## PROBLEM STATEMENT
Repeat, exactly as written, the lines of the records below from the first through the line with "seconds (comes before", but none past it.

(Records excerpted from a collection)
• • •
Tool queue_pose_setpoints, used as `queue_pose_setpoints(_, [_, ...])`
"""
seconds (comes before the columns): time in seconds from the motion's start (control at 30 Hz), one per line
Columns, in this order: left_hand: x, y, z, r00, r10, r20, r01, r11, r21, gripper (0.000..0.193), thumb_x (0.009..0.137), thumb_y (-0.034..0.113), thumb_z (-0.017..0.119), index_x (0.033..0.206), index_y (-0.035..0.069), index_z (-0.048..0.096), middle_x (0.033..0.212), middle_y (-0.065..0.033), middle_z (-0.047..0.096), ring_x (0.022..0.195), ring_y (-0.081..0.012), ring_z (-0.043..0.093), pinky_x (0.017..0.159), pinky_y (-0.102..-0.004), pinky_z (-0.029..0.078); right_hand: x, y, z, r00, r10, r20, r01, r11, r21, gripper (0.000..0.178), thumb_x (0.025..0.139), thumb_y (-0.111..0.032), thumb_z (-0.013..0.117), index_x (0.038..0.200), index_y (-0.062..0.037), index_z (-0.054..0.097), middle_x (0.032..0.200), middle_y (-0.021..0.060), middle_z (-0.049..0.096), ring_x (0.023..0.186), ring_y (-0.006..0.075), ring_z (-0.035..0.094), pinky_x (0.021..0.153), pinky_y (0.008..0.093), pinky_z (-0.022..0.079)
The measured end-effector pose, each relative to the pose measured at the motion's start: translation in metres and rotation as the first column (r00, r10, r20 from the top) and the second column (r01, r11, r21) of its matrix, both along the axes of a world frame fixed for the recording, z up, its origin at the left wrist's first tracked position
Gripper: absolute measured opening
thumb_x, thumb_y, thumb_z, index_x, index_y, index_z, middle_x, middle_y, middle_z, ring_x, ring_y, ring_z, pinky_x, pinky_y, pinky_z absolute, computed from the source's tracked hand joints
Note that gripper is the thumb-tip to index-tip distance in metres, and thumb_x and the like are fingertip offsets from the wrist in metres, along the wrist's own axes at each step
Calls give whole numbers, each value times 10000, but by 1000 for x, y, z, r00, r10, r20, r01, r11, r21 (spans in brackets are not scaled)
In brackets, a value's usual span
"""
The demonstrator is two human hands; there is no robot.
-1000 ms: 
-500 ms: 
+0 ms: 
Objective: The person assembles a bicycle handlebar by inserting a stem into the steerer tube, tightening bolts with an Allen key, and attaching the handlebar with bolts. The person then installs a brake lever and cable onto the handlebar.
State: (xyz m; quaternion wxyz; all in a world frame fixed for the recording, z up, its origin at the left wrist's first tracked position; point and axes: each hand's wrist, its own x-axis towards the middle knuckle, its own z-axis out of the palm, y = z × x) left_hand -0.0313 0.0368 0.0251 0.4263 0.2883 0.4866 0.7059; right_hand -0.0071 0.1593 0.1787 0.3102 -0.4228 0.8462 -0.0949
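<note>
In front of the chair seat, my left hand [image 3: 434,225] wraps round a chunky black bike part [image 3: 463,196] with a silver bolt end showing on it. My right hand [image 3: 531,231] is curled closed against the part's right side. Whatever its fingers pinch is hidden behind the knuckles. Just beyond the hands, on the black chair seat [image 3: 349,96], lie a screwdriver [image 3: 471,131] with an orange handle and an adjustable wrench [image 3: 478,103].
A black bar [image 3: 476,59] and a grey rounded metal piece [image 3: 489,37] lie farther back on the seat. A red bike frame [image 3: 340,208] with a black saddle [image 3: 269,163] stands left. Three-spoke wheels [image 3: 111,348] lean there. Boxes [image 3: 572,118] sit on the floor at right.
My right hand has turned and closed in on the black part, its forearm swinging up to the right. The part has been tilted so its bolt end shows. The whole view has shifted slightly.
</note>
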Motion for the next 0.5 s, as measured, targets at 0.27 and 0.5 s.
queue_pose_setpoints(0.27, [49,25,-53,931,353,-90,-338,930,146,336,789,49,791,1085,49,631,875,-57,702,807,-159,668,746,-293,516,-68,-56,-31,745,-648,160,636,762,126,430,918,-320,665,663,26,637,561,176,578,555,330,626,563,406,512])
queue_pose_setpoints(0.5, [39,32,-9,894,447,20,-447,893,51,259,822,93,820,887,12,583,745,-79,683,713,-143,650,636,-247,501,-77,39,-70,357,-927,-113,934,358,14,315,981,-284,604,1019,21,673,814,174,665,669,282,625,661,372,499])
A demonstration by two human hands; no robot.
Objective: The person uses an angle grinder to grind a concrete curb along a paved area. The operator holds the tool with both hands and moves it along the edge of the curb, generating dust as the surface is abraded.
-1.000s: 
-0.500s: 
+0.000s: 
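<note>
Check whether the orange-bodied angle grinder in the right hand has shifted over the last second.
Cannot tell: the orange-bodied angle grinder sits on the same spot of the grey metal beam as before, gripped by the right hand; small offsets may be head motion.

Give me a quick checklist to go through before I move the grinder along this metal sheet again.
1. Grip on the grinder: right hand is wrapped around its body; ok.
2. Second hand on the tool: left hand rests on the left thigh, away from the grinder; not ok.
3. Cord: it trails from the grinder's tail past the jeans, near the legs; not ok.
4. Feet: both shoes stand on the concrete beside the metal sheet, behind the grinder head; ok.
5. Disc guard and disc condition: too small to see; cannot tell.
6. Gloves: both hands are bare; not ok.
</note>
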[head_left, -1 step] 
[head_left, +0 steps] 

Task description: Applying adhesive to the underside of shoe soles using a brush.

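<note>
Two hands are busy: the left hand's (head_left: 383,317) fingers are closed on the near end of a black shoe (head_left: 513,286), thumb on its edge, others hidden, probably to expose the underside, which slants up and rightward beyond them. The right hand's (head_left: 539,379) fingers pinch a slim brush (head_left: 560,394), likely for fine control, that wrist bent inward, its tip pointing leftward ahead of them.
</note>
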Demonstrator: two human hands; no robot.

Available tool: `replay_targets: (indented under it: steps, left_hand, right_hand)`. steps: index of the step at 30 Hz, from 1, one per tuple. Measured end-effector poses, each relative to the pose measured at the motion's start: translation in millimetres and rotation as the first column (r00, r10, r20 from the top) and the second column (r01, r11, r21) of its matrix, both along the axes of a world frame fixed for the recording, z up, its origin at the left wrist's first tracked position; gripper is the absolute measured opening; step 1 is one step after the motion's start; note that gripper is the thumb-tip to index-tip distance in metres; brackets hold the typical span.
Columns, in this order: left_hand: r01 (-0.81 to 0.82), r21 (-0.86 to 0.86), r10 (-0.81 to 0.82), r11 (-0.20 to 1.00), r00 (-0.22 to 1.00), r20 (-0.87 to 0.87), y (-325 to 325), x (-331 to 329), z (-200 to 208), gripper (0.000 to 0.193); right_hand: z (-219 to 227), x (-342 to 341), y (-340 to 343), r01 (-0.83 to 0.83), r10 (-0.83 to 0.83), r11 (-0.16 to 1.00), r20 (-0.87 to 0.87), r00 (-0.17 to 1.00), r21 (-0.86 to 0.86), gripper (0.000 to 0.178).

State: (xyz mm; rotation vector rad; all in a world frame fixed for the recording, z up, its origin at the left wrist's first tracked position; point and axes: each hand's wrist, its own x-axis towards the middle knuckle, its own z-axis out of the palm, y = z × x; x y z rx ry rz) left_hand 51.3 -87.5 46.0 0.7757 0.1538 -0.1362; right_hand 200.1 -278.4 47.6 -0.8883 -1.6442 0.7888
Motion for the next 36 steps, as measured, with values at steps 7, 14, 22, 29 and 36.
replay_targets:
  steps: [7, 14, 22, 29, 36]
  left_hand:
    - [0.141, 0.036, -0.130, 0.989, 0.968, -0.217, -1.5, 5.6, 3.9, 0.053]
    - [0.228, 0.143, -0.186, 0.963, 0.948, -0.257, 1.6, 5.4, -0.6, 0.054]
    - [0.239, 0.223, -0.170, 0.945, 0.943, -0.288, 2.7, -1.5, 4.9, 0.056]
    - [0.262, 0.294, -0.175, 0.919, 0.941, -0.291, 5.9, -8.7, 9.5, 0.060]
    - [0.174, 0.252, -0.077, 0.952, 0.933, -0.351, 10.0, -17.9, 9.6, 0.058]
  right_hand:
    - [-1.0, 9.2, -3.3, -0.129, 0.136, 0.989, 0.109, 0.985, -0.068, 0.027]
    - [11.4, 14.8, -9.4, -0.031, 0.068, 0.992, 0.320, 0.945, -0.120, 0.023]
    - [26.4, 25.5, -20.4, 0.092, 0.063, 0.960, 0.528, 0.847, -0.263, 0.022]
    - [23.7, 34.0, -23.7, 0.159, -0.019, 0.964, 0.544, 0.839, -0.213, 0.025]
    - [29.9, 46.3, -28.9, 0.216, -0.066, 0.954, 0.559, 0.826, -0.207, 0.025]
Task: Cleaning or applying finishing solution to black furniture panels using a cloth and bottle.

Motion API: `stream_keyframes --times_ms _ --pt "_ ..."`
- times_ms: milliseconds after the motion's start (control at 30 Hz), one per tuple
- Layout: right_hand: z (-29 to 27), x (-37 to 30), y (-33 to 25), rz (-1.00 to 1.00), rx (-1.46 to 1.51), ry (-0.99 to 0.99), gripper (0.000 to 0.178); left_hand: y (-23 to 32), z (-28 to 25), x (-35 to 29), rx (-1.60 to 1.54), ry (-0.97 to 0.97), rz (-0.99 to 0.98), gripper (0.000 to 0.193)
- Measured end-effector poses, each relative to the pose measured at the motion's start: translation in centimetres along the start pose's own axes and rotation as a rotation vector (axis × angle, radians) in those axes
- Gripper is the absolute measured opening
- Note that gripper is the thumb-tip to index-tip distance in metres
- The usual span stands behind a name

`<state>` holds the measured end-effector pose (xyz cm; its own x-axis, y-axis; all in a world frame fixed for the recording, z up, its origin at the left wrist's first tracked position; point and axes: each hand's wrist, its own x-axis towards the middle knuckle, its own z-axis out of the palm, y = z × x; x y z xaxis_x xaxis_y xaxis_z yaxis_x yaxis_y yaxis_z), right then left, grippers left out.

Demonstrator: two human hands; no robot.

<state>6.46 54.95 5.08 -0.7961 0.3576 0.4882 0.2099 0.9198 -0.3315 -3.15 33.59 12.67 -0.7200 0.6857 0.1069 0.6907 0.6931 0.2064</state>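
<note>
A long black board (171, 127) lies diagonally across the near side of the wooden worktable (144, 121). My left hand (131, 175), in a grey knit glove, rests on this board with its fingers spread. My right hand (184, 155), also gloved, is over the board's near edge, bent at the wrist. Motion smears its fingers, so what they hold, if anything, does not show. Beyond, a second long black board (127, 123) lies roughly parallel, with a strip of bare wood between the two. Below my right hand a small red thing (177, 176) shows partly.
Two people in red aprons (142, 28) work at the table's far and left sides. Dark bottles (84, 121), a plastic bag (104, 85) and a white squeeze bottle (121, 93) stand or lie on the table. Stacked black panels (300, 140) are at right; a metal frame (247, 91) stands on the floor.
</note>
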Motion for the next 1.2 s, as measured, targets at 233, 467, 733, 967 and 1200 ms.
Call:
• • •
## OUTPUT FOR THIS EXERCISE
Tool queue_pose_setpoints, used as `queue_pose_setpoints(_, [_, ...])`
"""
seconds (comes before the columns): time in seconds from the motion's start (control at 30 Hz), one per line

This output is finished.